Er hatte ihrem Vater gegenüber beteuert, dass sein Wunsch, sie zu ehelichen, nichts mit ihrem Vermögen zu tun habe. Ihr Vater, der anderen Menschen selten Schlechtes zutraute, hatte ihn beim Wort genommen. Was sie selbst anging, so war sie jung und vernarrt in Charles gewesen und völlig geblendet von der britischen Aristokratie, die er verkörperte. Dadurch hatte sie, was ein Dasein als seine Gattin und Countess anging, alle möglichen romantischen Grillen im Kopf gehabt.

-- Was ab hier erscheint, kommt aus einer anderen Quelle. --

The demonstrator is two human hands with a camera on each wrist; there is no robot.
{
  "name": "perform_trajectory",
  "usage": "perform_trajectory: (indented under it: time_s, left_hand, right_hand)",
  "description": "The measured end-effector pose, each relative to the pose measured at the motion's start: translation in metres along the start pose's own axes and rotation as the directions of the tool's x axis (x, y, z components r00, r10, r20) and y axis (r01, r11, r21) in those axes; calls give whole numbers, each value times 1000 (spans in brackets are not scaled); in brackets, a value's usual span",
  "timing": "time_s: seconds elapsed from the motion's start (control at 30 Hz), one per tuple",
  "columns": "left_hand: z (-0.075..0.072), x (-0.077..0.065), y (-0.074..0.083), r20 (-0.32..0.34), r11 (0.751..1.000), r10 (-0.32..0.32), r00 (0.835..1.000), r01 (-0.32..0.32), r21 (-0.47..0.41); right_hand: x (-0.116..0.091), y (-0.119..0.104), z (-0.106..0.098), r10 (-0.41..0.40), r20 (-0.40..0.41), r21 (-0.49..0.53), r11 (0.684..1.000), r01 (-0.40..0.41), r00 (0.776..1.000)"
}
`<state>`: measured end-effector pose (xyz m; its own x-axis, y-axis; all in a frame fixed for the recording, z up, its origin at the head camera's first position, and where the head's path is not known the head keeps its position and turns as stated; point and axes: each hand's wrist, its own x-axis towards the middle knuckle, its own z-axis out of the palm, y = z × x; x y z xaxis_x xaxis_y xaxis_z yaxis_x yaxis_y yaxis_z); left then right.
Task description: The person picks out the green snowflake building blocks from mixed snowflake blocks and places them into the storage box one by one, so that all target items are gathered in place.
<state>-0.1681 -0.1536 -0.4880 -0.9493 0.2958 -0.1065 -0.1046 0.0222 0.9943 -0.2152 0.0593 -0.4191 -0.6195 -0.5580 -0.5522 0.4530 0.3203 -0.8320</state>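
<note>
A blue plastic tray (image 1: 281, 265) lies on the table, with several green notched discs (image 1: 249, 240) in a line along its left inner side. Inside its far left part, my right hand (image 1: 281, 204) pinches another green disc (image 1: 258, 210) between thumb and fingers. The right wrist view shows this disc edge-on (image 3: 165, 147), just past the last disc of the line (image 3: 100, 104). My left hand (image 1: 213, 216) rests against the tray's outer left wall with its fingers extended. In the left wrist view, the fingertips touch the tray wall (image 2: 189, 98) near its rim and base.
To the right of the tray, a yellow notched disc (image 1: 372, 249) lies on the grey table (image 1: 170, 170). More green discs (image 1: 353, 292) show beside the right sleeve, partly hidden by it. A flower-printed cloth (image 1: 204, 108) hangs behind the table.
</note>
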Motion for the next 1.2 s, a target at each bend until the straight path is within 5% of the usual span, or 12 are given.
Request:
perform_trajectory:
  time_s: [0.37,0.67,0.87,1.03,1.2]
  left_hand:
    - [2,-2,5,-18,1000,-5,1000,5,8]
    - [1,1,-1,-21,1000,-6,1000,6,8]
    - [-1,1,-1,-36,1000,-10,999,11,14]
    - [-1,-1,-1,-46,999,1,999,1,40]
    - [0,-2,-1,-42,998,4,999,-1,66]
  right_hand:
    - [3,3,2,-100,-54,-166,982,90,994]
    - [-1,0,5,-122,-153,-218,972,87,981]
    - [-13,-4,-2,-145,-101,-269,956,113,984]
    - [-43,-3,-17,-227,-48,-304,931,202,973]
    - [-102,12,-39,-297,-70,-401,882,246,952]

Sowohl sie als auch ihr Vater hatten zu spät von Featherstones prekärer finanzieller Lage und seinem frivolen Charakter erfahren. Erst nach der Hochzeit hatte Belinda herausgefunden, dass seine vier Anwesen mit Hypotheken belastet waren, er sich zwei Mätressen hielt und auf einem Schuldenberg in Höhe von dreihunderttausend Pfund saß. Da ihr Vater an den Ehevertrag gebunden gewesen war, hatte er Featherstones Schulden beglichen und ihm auch die übrige Mitgift überlassen, die sein Schwiegersohn mit großem Behagen verprasst hatte.

Als ihr Vater sein Vermögen verlor, war das Geld aus der Mitgift bereits fort. Schon davor hatte Charles seine Gentleman-Maske fallen lassen und Belinda gegenüber nicht länger den treu sorgenden Gatten gemimt. Überdies ließ er nur zu deutlich anklingen, dass er keineswegs beabsichtige, ihr Geld zuzugestehen, über das sie frei verfügen konnte.